* _WHAT YOU NEED TO DO_
Write out the whole listing below so that every line matches exactly.

* _PROVIDED MATERIAL_
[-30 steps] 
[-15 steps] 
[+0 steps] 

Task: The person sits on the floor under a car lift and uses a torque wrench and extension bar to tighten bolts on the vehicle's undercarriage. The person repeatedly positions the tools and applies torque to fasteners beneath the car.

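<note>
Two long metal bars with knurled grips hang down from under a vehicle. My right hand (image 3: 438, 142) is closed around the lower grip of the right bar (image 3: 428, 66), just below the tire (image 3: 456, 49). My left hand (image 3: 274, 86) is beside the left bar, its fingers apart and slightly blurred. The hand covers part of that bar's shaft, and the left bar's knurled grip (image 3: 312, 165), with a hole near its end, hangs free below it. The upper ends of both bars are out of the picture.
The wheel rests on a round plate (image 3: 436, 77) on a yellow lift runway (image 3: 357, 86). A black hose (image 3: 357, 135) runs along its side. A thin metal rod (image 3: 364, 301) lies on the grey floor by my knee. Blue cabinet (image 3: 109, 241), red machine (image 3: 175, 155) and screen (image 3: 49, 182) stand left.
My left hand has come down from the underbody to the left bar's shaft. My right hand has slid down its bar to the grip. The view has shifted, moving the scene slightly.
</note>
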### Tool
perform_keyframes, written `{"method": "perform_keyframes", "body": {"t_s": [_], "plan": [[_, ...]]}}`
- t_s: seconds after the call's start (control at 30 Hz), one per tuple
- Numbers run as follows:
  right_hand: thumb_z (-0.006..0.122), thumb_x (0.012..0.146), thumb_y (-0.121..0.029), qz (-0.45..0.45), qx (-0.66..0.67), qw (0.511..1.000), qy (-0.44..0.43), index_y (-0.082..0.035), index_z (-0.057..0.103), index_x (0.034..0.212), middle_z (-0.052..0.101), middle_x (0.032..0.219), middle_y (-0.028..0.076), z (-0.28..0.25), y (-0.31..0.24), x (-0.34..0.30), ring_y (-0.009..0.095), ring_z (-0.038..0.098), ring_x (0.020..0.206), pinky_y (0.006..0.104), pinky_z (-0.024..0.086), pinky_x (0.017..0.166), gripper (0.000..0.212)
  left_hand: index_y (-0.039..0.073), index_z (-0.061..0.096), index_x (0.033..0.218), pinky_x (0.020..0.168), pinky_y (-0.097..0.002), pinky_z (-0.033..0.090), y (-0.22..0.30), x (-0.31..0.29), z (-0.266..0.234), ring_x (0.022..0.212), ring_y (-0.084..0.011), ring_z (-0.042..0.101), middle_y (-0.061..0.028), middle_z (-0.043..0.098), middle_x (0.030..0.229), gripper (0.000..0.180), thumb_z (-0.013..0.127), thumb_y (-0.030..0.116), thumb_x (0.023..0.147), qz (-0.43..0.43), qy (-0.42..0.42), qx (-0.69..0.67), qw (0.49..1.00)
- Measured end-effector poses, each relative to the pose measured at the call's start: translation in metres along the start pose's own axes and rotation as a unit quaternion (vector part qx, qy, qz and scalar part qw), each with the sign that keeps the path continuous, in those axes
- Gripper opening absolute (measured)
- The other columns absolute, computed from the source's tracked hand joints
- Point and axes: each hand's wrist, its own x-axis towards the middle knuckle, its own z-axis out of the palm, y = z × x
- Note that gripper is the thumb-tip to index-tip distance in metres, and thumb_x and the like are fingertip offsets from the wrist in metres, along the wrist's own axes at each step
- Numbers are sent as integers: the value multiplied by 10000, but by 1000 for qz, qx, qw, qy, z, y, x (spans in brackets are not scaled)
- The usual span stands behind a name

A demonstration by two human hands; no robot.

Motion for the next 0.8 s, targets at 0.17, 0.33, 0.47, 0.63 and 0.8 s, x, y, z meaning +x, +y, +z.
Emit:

* _RESULT BELOW_
[-30 steps] 
[-15 steps] 
[+0 steps] 

Task: The person sits on the floor under a car lift and uses a torque wrench and extension bar to tighten bolts on the vehicle's undercarriage. The person repeatedly positions the tools and applies torque to fasteners beneath the car.

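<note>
Two long metal bars with knurled grips hang down from under a vehicle. My right hand (image 3: 438, 142) is closed around the lower grip of the right bar (image 3: 428, 66), just below the tire (image 3: 456, 49). My left hand (image 3: 274, 86) is beside the left bar, its fingers apart and slightly blurred. The hand covers part of that bar's shaft, and the left bar's knurled grip (image 3: 312, 165), with a hole near its end, hangs free below it. The upper ends of both bars are out of the picture.
The wheel rests on a round plate (image 3: 436, 77) on a yellow lift runway (image 3: 357, 86). A black hose (image 3: 357, 135) runs along its side. A thin metal rod (image 3: 364, 301) lies on the grey floor by my knee. Blue cabinet (image 3: 109, 241), red machine (image 3: 175, 155) and screen (image 3: 49, 182) stand left.
My left hand has come down from the underbody to the left bar's shaft. My right hand has slid down its bar to the grip. The view has shifted, moving the scene slightly.
</note>
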### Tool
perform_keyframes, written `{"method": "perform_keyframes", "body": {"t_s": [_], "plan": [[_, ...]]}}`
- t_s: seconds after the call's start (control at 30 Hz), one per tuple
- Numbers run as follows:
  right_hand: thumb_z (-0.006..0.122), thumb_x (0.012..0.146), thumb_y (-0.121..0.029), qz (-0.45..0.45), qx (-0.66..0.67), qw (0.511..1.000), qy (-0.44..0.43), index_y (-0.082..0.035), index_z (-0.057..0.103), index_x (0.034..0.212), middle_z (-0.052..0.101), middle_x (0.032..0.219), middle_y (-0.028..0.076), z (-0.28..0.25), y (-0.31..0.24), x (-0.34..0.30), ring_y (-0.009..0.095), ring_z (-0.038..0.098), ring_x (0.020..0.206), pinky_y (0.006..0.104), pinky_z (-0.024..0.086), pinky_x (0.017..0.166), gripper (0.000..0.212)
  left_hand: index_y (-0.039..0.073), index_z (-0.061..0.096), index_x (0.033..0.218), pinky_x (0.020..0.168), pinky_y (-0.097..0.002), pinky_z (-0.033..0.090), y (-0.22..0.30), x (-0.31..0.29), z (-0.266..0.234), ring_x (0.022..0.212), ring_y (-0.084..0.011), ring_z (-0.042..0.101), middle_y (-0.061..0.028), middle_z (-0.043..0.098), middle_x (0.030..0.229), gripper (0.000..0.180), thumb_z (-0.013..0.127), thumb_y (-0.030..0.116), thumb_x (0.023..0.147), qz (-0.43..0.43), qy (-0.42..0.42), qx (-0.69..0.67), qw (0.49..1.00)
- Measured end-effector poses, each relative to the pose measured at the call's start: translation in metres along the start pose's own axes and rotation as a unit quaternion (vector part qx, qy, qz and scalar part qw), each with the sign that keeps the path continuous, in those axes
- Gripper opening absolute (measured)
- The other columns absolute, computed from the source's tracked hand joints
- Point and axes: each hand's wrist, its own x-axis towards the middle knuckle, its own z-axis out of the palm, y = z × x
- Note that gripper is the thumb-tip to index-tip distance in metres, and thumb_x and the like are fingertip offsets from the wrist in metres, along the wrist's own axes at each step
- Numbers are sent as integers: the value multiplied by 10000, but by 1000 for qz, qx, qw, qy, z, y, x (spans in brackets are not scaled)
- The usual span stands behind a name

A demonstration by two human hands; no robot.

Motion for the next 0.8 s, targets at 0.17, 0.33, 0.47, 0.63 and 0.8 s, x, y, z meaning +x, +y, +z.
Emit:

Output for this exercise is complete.